Brownsville has the largest concentration of public housing in the country (Howard Houses, Brownsville Houses, Van Dyke Houses, and Tilden Houses) and has had the reputation of being one of New York City’s most dangerous neighborhood. Jacob’s book, which is an attack on city planning and rebuilding, saw poorly designed and managed urban renewal projects and greedy real estate development practices as the source of unhealthy neighborhoods.

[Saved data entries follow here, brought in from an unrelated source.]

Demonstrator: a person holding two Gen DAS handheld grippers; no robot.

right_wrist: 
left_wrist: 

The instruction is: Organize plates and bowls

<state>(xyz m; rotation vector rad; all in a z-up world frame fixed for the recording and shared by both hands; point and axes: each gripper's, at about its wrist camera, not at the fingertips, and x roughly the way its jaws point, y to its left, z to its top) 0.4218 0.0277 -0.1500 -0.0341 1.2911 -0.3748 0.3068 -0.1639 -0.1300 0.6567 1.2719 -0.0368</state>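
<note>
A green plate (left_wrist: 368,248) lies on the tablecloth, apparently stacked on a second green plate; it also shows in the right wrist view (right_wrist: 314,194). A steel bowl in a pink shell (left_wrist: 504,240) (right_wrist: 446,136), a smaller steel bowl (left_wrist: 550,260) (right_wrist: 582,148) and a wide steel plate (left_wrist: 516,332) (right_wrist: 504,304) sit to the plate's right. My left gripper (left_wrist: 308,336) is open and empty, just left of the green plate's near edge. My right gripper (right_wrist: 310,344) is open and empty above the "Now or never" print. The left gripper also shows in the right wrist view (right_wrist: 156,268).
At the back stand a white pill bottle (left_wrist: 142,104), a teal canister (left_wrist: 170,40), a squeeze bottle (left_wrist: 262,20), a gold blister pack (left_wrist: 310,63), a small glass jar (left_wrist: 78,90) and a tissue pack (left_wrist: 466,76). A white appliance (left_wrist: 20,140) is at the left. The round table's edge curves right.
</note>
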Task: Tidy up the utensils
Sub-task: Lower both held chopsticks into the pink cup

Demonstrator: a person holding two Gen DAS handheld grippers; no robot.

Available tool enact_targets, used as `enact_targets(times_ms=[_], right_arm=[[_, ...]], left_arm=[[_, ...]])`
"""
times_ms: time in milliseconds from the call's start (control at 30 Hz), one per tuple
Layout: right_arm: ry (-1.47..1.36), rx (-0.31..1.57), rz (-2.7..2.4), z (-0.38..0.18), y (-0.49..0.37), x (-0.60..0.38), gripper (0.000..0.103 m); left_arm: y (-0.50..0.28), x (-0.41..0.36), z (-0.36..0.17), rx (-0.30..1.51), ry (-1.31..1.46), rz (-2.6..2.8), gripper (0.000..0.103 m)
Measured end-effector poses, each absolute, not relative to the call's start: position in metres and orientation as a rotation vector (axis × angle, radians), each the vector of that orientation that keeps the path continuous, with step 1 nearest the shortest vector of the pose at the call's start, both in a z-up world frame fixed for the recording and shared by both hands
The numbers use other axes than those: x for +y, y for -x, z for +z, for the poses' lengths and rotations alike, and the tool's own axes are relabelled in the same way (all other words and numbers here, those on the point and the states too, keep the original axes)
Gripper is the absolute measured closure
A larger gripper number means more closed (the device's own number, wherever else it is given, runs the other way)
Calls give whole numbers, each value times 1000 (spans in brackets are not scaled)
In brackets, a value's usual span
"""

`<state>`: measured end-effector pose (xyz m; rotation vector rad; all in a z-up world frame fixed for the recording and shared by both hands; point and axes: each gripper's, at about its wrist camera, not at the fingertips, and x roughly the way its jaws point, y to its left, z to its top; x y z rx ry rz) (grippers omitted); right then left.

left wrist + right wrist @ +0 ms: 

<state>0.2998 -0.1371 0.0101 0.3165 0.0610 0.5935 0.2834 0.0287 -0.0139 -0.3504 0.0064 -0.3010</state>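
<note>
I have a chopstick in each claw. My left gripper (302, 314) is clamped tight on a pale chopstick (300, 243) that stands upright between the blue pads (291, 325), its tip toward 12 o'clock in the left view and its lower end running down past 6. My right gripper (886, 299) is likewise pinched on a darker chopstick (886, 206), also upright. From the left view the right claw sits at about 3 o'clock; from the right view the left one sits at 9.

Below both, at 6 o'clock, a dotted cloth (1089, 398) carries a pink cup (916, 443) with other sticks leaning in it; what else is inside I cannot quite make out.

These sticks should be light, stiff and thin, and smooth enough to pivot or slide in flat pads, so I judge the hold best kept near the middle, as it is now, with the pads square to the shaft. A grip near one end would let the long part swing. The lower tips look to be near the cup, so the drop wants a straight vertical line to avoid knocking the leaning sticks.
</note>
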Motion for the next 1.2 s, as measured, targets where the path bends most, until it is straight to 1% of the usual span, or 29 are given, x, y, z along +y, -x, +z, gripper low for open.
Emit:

According to the Weekly Nabe, from the very beginning, Brownsville’s remote location and waterlogged land provided little incentive for developers and homebuyers to invest there. “Brownsville has at times been a place for waste-disposal, a tenement slum, a haven for Jews before they were accepted, the cradle of a major crime organization, a testing-ground for public-housing and decentralized-education policies, and a high-crime zone during tough economic times.”
Brownsville today, which geographically has the neighborhood of Crown Heights above it, East New York to its right, Canarsie below it, and to the left is East Flatbush has a population of about 66,209, according to Citi-Data. Though Brownsville’s population is predominantly black with a 40 percent poverty rate, many residents have committed to making a difference in their neighborhood.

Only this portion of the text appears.